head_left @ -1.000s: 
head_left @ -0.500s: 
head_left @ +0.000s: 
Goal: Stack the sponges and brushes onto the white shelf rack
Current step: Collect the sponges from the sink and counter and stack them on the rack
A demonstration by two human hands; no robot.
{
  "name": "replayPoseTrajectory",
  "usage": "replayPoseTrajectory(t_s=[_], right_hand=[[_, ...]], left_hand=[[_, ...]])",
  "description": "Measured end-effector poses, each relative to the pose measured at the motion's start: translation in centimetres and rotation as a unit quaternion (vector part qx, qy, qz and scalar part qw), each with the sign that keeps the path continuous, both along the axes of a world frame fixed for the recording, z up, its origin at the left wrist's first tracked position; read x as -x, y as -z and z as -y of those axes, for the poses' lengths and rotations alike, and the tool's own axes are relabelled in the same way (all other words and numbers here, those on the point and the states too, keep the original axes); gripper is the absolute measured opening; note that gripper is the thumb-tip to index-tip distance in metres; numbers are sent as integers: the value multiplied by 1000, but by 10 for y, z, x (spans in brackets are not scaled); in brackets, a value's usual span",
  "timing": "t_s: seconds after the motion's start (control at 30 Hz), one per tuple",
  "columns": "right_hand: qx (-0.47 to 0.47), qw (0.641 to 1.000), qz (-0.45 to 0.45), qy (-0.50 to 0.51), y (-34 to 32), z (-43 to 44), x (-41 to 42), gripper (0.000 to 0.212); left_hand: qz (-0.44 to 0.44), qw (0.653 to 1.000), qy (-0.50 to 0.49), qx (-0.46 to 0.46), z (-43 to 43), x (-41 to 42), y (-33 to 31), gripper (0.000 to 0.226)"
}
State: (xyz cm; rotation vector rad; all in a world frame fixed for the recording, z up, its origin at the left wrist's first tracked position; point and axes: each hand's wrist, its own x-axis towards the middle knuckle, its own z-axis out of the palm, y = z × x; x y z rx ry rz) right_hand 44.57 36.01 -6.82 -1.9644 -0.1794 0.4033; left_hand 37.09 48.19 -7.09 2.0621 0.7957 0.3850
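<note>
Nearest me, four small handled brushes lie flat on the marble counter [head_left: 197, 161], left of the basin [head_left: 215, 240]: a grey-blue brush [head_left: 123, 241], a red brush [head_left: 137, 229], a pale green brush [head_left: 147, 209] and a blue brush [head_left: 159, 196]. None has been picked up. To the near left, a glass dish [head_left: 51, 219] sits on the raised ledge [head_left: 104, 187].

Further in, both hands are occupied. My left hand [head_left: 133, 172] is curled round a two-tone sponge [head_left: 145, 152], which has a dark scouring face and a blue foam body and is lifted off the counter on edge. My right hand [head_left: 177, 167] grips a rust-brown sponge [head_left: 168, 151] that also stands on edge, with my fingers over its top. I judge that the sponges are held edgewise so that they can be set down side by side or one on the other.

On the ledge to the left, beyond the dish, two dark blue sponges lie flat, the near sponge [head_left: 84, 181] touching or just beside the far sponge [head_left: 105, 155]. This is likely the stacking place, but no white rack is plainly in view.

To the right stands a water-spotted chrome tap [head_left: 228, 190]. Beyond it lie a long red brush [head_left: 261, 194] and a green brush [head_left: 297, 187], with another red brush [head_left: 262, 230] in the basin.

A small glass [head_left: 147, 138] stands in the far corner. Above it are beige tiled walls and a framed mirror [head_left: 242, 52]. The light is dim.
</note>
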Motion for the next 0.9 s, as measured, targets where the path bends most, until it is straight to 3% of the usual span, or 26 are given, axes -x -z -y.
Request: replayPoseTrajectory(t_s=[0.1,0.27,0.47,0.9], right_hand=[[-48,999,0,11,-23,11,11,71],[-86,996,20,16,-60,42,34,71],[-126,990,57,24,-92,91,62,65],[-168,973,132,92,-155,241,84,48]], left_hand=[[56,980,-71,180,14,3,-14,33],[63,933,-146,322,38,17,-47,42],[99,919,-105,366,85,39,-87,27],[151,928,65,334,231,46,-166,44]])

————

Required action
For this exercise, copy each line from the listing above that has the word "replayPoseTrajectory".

Response
  "name": "replayPoseTrajectory",
  "usage": "replayPoseTrajectory(t_s=[_], right_hand=[[_, ...]], left_hand=[[_, ...]])",
Request: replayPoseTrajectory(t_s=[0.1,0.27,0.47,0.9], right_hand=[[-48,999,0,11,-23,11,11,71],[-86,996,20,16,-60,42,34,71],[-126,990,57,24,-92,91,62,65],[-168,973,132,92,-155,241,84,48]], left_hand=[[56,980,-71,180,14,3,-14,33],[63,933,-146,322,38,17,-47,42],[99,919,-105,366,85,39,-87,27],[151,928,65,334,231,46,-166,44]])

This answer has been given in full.